Pour construire les institutions économiques pour le marché et la gouvernance des entreprises privées :

« This process includes training materials and institution-building tools in the areas of corporate governance associations, codes and scorecards, board leadership training, dispute resolution, the training of business reporters, and implementation of good governance practices in fi rms. Strong corporate governance depends on

diversity in board leadership. » (World Bank, 2016, p. 25).

Le concept de bonne gouvernance sert aussi à consolider l’extractivisme et légitimer les dérives de l’extractivisme :

« In this context, the WB (World Bank) also works with governments on EITI (Extractive Industries Transparency Initiative) issues as part of broader WB-supported programs on extractive industries reform, natural resource management, and good governance and anticorruption. In addition to supporting the governments involved in the EITI, the WB has also provided financial support from its own funds to a number of

civil society groups concerned with EITI implementation» (World Bank, 2016, p. 54).

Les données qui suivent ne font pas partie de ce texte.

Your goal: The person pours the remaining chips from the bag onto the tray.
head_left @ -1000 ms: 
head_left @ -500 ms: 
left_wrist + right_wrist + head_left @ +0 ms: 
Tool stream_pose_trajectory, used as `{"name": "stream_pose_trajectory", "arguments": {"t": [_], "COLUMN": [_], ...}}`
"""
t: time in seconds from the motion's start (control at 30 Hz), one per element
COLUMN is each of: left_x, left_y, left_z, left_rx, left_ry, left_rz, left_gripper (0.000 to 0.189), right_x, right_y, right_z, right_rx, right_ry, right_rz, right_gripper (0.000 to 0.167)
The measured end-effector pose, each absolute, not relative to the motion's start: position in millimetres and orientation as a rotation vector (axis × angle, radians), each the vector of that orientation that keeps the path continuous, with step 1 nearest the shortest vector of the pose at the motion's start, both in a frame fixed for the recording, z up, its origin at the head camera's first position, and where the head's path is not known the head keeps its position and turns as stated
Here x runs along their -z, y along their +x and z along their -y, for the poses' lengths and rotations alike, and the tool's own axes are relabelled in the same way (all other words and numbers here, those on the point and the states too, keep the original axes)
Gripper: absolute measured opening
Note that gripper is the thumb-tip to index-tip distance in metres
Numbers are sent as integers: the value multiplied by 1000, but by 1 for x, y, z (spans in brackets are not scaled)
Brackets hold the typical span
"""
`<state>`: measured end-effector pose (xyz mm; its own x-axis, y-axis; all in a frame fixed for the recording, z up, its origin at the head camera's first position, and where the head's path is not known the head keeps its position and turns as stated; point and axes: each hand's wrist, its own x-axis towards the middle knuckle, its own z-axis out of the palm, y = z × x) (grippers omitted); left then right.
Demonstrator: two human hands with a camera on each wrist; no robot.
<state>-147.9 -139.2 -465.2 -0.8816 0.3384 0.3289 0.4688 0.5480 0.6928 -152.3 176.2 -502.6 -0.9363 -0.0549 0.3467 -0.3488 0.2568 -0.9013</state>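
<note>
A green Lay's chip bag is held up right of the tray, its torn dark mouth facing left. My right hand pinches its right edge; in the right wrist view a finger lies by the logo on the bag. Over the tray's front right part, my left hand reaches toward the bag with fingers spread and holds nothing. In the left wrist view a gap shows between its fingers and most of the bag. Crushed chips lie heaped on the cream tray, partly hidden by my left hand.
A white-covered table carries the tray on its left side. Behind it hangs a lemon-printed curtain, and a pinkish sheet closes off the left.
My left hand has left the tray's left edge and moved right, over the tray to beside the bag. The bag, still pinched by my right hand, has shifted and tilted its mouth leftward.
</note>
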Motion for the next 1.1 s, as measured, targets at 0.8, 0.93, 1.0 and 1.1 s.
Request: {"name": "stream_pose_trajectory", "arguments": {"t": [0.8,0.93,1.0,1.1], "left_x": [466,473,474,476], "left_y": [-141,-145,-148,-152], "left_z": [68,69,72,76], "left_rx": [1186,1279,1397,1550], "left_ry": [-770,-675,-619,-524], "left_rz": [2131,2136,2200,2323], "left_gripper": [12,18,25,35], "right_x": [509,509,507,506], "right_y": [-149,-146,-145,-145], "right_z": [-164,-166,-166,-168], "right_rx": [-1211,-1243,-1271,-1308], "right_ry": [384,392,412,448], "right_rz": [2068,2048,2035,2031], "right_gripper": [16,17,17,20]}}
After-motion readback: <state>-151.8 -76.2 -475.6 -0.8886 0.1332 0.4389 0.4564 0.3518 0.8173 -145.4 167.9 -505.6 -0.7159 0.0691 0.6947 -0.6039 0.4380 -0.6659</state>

Une issue très concrète du gouvernement corporatif pour le développement économique, et la réforme structurelle qui y est attachée, est la tendance à l´utilisation d´indicateurs quantitatifs de gestion, de procédures et d'administration. Toute matrice de développement sectoriel doit être accompagnée de systèmes d’indicateurs. Les objectifs du développement doivent aussi avoir leurs indicateurs corrélatifs, de même que les activités, les coûts, etc. Dans le cadre du développement, ce sont les indicateurs quantitatifs qui prennent le relais, et la logique entrepreneuriale qui devient la logique du développement économique. Toute la complexité liée au développement disparaît et va se convertir en une logique d’indicateurs. L’extrême attention portée aux indicateurs relève des logiques déployées par le gouvernement corporatif.

La notion de bonne gouvernance appliquée au développement signifie alors l’incorporation des logiques d’intervention dans un cadre méthodologique très précis, et dont la plus importante est la capacité de contrôle et de surveillance. Ainsi, la bonne

gouvernance inclut l’ensemble des procédures méthodologiques qui permettent la mise en œuvre des politiques de réforme structurelle et qui peuvent être mesurées.